Small enough to know your barista.

10min

To the sea

S'Archittu beach, basically next door.

16c.

Houses, restored

Stone walls older than most modern nations.

Olive trees

Some still bearing fruit at 800 years old.

A short history

Cuglieri in three acts.

Settlement here reaches back to 5700 BC. What follows is a sketch — drawn from Lena's posts about the village she renovated her way into.

Act I

1700 BC — 1700 AD

Towers, then a Roman village

Sixty-four Nuragic stone towers built across the municipality between 1700 and 700 BC. The Carthaginians arrived in the 6th century BC; the Romans in 200 BC, founding the village under the name Gurulis Nova. Through the Middle Ages, Cuglieri became the olive centre of Sardinia — and built the basilica Santa Maria della Neve.

Act II

1821 — 1859

A provincial capital

For thirty-eight years, Cuglieri was the capital of a province that stretched from Bosa to the edge of Nuoro. A region of 35,000. The unification of Italy redrew the map and the village lost its status. The first national census in 1861 counted 4,305 souls in Cuglieri — almost twice today's population.

Act III

1924 — 1971

The seminary

In 1924, Cuglieri was chosen to host the first Italian theological faculty outside Rome. Hundreds of priests trained here each year until 1971, when the seminary closed. The building still stands at the edge of the centro storico, mostly empty, its terraced garden intact. Nine churches in the village remain active.
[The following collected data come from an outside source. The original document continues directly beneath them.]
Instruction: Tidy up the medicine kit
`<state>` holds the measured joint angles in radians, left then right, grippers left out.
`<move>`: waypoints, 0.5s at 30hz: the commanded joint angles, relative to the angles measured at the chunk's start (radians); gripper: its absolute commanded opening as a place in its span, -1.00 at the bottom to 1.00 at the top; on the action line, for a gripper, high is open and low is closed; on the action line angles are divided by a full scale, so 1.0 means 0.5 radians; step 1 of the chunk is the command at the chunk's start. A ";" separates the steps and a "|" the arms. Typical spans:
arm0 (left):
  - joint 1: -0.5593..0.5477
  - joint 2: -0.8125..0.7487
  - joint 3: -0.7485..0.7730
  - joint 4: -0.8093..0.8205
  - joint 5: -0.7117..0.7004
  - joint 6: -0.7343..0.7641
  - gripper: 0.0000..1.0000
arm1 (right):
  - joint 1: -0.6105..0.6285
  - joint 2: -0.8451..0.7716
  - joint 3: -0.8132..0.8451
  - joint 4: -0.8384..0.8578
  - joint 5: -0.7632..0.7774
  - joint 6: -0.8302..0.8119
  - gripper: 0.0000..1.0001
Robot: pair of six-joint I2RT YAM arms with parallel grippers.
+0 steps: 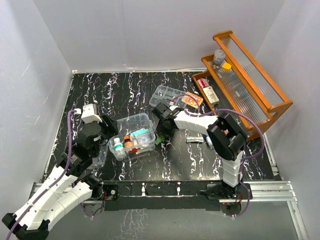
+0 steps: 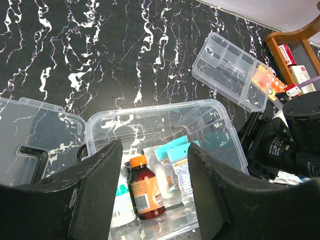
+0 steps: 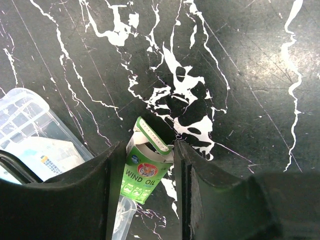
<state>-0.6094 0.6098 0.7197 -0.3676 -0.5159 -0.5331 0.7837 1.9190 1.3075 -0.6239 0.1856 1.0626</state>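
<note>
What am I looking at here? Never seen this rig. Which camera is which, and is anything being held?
Two robot arms are bolted at the near edge of a black marbled table. The overhead picture looks down from behind them. The other two come from a camera on each wrist, so the dark shapes at the bottom of those are that arm's own hand.

The medicine kit, a clear plastic box, stands open mid-table with a brown bottle and packets inside. Its lid lies beside it. A clear divided tray lies further back, and a wooden rack stands on the right.

The left hand hovers open over the kit, holding nothing. The right hand grips a green Wind Oil carton by its sides, right next to the kit.
</note>
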 commanded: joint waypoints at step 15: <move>0.010 0.000 0.000 -0.016 -0.037 0.001 0.08 | -0.017 -0.109 0.029 -0.215 0.035 -0.672 -0.22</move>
<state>-0.6094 0.6083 0.7197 -0.3683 -0.5167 -0.5350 0.7849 1.9125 1.3075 -0.6743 0.1955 0.8867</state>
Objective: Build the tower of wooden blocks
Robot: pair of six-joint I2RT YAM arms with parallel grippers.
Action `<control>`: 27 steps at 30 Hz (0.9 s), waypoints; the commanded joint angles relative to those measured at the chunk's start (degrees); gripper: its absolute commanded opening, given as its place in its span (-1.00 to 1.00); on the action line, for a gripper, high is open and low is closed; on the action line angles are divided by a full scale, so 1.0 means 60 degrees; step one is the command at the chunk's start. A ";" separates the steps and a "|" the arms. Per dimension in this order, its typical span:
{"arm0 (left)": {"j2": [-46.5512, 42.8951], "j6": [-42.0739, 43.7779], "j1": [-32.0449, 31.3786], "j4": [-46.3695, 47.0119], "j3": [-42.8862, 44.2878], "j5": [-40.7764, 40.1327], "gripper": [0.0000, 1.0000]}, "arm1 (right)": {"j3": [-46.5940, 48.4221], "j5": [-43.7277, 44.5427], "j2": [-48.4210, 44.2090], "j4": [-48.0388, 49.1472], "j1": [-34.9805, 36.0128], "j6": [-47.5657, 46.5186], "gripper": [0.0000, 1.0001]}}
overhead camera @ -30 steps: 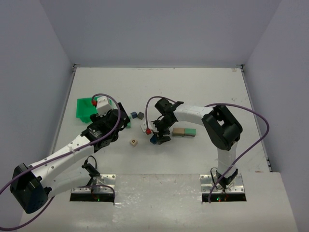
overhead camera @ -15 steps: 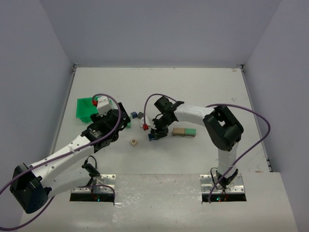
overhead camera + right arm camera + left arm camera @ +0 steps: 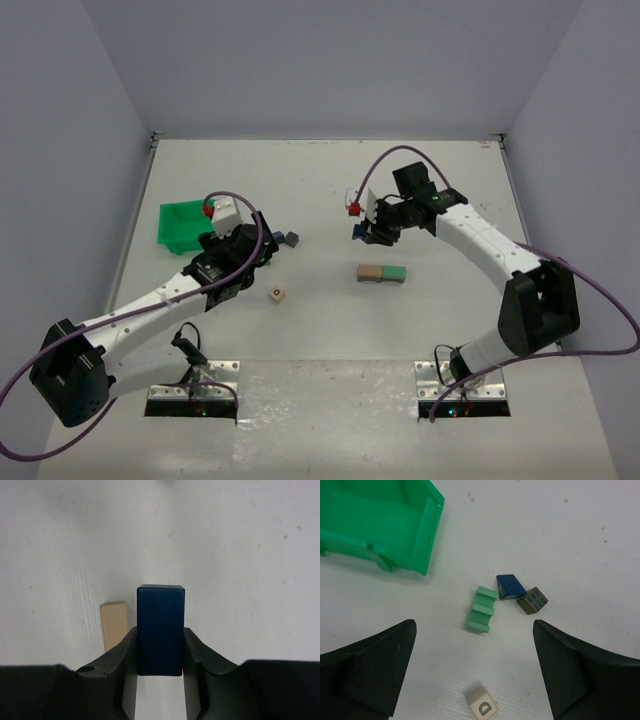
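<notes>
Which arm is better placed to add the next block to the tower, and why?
Right. The right gripper is shut on a dark blue block, close to the tan and green base blocks. The left gripper hangs open and empty over a green ridged block near the green bin.

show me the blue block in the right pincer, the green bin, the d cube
blue block (image 3: 160,630): right wrist view, front face
green bin (image 3: 429,527): left wrist view, wall
d cube (image 3: 482,707): left wrist view, top

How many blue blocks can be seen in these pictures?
2. One blue block is held in the right gripper; one blue wedge lies beside the dotted cube. Others may be hidden.
</notes>
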 commanded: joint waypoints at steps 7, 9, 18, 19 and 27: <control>0.1660 0.1395 0.0045 0.1633 0.1090 0.0404 1.00 | -0.1150 -0.0361 -0.0513 -0.0423 -0.0748 -0.0597 -0.74; 0.1766 0.1501 0.0043 0.1727 0.1105 0.0429 1.00 | -0.1246 -0.0332 -0.0415 -0.0423 -0.0797 -0.0699 -0.74; 0.1823 0.1729 0.0045 0.2301 0.0678 0.0726 1.00 | -0.1997 -0.0849 -0.0660 -0.0411 -0.1000 -0.1675 -0.68; 0.1823 0.1712 0.0045 0.2274 0.0665 0.0739 1.00 | -0.1987 -0.0865 -0.0561 -0.0421 -0.1014 -0.1678 -0.68; 0.1808 0.1707 0.0040 0.2180 0.0665 0.0846 1.00 | -0.2029 -0.1188 -0.0334 -0.0330 -0.1100 -0.1969 -0.64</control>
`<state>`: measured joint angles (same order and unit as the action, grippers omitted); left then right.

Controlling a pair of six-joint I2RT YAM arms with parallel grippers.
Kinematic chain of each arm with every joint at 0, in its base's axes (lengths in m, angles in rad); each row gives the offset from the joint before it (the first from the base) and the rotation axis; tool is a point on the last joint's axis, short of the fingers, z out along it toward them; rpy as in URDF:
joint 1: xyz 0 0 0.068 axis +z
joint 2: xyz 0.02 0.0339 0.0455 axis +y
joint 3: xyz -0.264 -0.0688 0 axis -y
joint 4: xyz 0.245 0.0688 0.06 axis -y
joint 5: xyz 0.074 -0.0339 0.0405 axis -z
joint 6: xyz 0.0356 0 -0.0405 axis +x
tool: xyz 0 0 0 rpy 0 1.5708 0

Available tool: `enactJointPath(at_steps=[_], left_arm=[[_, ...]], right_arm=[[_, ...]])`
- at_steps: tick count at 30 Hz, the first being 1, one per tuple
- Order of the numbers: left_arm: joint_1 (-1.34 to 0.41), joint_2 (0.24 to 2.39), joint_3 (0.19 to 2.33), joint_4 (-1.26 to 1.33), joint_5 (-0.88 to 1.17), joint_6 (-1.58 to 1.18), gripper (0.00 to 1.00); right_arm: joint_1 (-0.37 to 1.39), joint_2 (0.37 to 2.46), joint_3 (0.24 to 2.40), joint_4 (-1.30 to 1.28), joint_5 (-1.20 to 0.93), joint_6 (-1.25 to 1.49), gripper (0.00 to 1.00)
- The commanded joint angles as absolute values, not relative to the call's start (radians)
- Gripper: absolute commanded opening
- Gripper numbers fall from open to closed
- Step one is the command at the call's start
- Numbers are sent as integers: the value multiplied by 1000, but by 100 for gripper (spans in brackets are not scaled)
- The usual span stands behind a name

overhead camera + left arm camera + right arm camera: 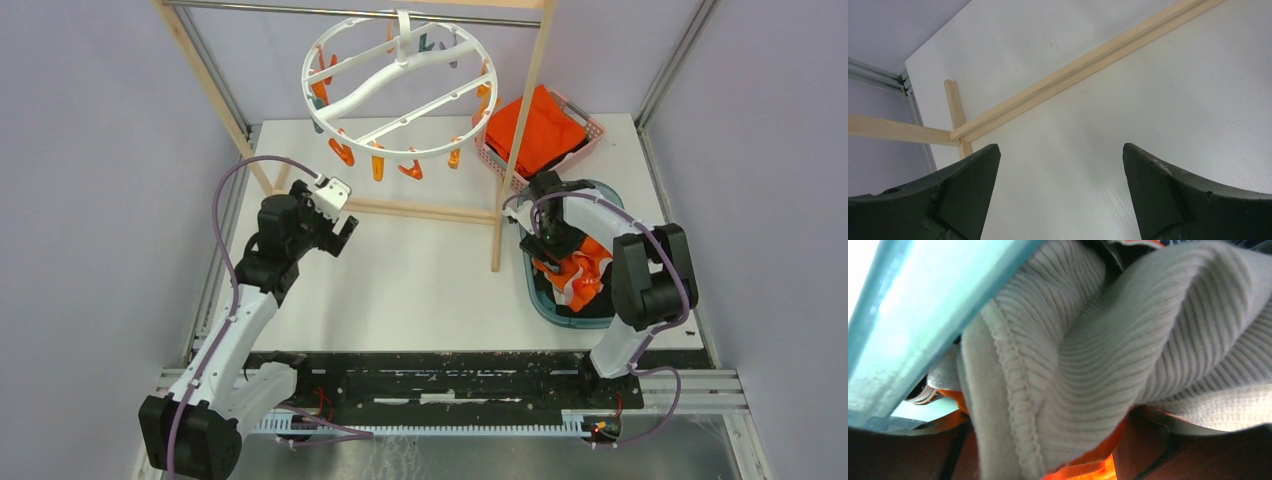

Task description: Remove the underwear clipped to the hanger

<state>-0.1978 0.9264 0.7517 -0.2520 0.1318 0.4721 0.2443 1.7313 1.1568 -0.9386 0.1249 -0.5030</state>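
Evidently underwear soft, light: pinch bunched fold inside tub; left gripper spread, empty; right gripper hold unclear.

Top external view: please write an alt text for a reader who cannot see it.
The white ring hanger hangs bare of garments, only orange pegs on it. The right gripper reaches into a teal tub holding orange-and-white underwear; the left gripper hangs open over the table.
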Motion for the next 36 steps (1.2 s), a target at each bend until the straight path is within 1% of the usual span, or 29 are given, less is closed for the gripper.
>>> enactJointPath(at_steps=[1, 4, 7, 8, 10, 11, 16, 23, 27, 30, 36], left_arm=[[-187, 913, 779, -214, 106, 444, 100], [-169, 922, 784, -204, 95, 420, 100], [-135, 937, 804, -195, 89, 377, 100], [-123, 941, 808, -191, 92, 360, 99], [-99, 947, 811, -178, 98, 325, 100], [-89, 950, 810, -168, 98, 308, 100], [-24, 967, 812, -114, 97, 199, 99], [14, 973, 800, -8, 64, 128, 100], [19, 982, 784, 79, 36, 106, 100], [28, 1008, 783, 111, 54, 79, 100], [48, 1045, 731, 240, 136, 20, 100]], right_arm=[[254, 1723, 1129, -898, 117, -500, 75], [237, 1629, 1165, -913, 108, -476, 77], [204, 1548, 1248, -955, 66, -443, 79], [192, 1527, 1275, -971, 54, -436, 84], [174, 1491, 1323, -1001, 47, -430, 97], [166, 1479, 1348, -1011, 53, -431, 99], [134, 1481, 1478, -1023, 93, -425, 100], [110, 1561, 1657, -969, 75, -278, 100], [110, 1557, 1634, -829, 78, -196, 100], [110, 1562, 1600, -716, 108, -148, 100], [110, 1651, 1660, -665, 147, -89, 100]])
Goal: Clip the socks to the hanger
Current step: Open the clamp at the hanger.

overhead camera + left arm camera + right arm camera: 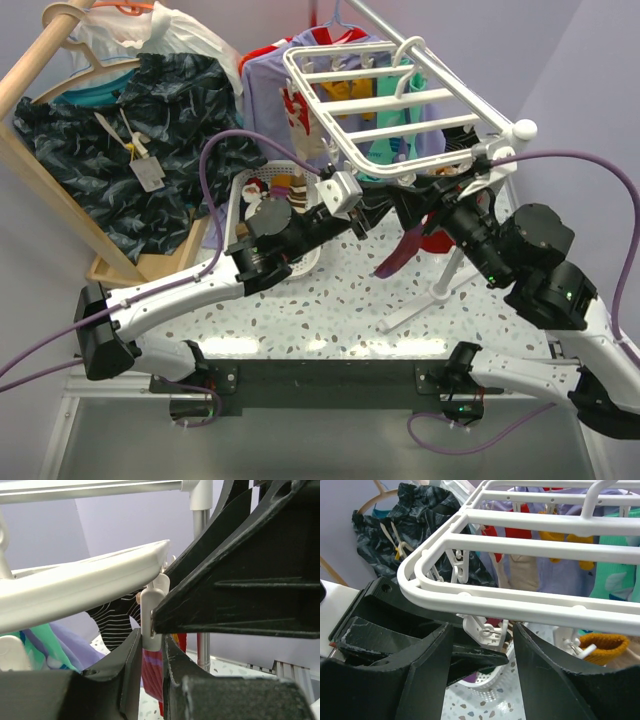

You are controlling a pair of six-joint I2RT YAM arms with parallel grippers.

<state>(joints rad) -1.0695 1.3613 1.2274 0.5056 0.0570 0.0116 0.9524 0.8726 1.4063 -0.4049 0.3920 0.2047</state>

Adapted from A Super Short History of Cuglieri by our co-founder Lena Clyne, on her blog In and Around Cuglieri.

The valley toward the Sinis coast

The landscape

Coast on one side, olive groves on the other.

Hiking trails through ancient olive groves, ten minutes from the houses. The basalt cliffs of Capu Nieddu, where Italy's only waterfall descends directly into the sea, just beyond the bend.

Six rooms · two houses

Each room carries a Sardinian name.

Our rooms aren't numbered. They're named for Sardinian figures whose work still shapes the island's imagination — a screenwriter, a Nobel laureate, a textile artist, a botanist, a prehistoric goddess, a philosopher. The room shapes you. You shape it.

The Dea Madre room

Room I

Dea Madre

After the prehistoric Mother Goddesses of Sardinia

Deep Mediterranean blues, bespoke linen the colour of midnight water, terracotta figures on a dark walnut floor. Ancient and grounded.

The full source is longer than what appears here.